## Your assignment
Write out, word for word, the first line of the data below and every line after it through the one containing "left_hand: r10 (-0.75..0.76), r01".

## Excerpts from a dataset
● ● ● ●
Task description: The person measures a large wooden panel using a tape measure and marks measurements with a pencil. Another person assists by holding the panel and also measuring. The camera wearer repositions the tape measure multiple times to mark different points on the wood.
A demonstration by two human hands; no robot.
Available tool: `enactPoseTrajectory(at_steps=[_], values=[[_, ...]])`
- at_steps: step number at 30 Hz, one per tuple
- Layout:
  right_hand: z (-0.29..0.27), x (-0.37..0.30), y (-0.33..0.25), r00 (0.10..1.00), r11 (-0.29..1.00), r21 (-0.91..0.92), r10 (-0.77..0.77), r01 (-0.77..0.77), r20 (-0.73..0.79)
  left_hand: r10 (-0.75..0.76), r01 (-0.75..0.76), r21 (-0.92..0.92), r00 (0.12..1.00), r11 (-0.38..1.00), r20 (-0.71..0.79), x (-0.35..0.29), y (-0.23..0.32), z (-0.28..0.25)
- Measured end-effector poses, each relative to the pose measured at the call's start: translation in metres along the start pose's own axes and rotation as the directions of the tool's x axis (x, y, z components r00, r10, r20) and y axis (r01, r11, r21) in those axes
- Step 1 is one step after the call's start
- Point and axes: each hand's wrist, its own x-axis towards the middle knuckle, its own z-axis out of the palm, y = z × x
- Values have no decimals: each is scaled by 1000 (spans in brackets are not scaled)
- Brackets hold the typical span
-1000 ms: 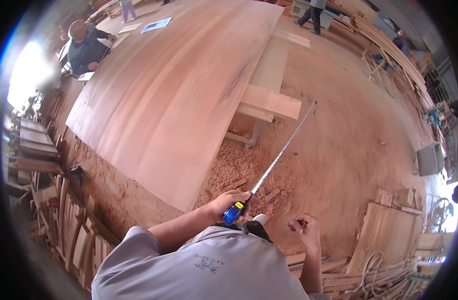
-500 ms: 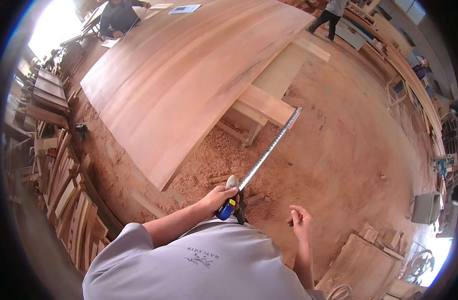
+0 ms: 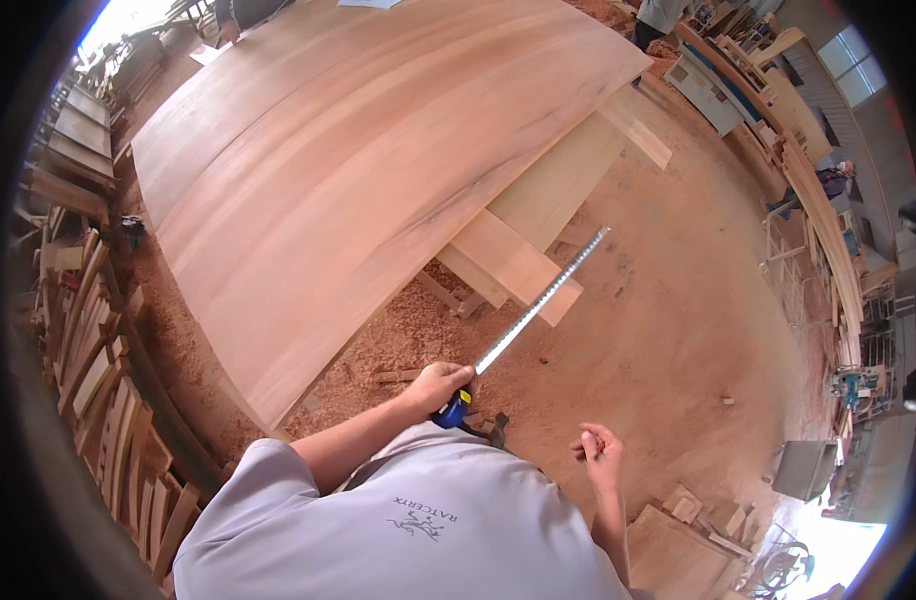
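My left hand is closed around a blue and yellow tape measure in front of my waist. Its extended metal blade slants up and to the right, and its far end hangs beyond a protruding wooden board. That board sticks out from under a broad, reddish wooden slab. To the right, my right hand is held up over the floor with its fingers curled in; nothing shows in it.
Stacked wooden pieces line the left side. A person's dark sleeve is at the slab's far edge; another person stands far right. Sawdust covers the floor. A grey box and long planks are on the right.
The view has shifted, so the slab sits lower and further left in it. The blade is still out, its end now apart from the protruding board's end. My right hand stays curled.
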Motion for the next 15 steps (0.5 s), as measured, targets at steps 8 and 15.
enactPoseTrajectory(at_steps=[8, 15], values=[[-5, 99, -31, 986, 997, 42, -68, 62, 153, 103, -75, 143, 975, 987, -198, 22, 27, -32], [-11, 210, -65, 931, 985, -120, -74, 124, 357, 128, -87, 132, 927, 987, -353, 42, 24, -24]])
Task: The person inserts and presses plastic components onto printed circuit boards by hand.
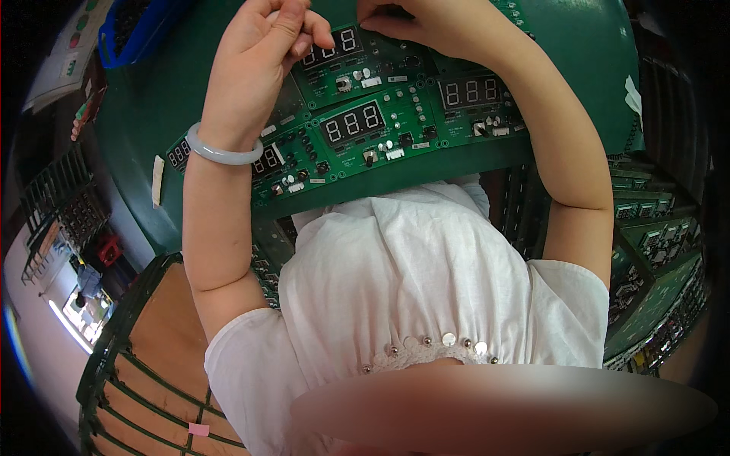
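A green circuit board (357,64) with a digit display lies on the green table (593,68), with more boards adjoining it. Over its left end the left hand (285,34) is closed, thumb against curled fingers. The right hand (407,19) bends above its far right; whether it grips anything cannot be told. A pale bangle (224,156) rings the left forearm.

circuit boards (397,120): green | displays (352,125): black-and-white | bangle (222,156): milky white | bin (143,49): blue | shirt (403,273): white
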A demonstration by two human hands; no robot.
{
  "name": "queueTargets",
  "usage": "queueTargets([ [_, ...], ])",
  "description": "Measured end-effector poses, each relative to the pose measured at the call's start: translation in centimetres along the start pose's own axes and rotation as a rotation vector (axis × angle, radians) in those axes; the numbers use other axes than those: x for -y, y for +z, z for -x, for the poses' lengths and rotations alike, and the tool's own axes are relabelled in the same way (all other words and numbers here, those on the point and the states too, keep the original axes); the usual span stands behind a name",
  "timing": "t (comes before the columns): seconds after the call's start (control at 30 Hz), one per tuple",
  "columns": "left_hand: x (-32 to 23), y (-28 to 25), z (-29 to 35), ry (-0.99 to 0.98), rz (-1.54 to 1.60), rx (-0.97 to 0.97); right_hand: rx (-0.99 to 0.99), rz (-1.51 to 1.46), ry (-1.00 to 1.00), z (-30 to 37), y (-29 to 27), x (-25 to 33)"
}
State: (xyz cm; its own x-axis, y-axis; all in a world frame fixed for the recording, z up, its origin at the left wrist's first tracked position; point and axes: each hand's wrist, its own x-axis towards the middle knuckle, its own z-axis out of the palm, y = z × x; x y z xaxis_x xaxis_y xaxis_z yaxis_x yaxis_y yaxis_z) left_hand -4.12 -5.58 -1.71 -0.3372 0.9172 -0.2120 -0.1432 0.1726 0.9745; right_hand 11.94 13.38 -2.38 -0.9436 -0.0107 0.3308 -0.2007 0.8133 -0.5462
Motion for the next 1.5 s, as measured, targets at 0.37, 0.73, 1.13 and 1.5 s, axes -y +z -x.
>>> queueTargets([
  [0.37,-1.4,3.5,0.1,-0.076,0.033,0.094,-0.380,-0.272,-0.212,0.6,-0.3,-0.2],
  [0.73,-0.5,5.0,-0.3,-0.127,0.118,-0.008,-0.427,-0.352,-0.277,1.2,-0.1,-0.2],
  [1.13,-1.0,4.2,0.4,-0.065,-0.070,0.003,-0.258,-0.572,-0.217,2.2,-2.0,-1.0],
  [1.5,-0.2,3.4,0.6,0.174,-0.662,-0.139,0.075,-0.206,0.056,2.0,-2.7,0.0],
])
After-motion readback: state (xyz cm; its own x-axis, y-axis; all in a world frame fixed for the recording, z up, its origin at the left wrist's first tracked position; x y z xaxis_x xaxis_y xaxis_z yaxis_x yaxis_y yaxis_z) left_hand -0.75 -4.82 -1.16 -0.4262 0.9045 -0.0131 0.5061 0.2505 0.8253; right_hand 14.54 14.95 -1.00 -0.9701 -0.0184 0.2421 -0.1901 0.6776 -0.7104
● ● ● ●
## Answer
Task description: The person measures a large wooden panel using a tape measure and marks measurements with a pencil. Another person assists by holding the panel and also measuring. The camera wearer repositions the tape measure multiple times to mark different points on the wood.
A demonstration by two human hands; no robot.
Available tool: `enactPoseTrajectory(at_steps=[_], values=[[_, ...]])`
- at_steps: step number at 30 Hz, one per tuple
- Layout:
  right_hand: z (-0.29..0.27), x (-0.37..0.30), y (-0.33..0.25), r00 (0.10..1.00), r11 (-0.29..1.00), r21 (-0.91..0.92), r10 (-0.77..0.77), r01 (-0.77..0.77), r20 (-0.73..0.79)
  left_hand: r10 (-0.75..0.76), r01 (-0.75..0.76), r21 (-0.92..0.92), r00 (0.12..1.00), r11 (-0.38..1.00), r20 (-0.71..0.79), x (-0.35..0.29), y (-0.23..0.32), z (-0.28..0.25)

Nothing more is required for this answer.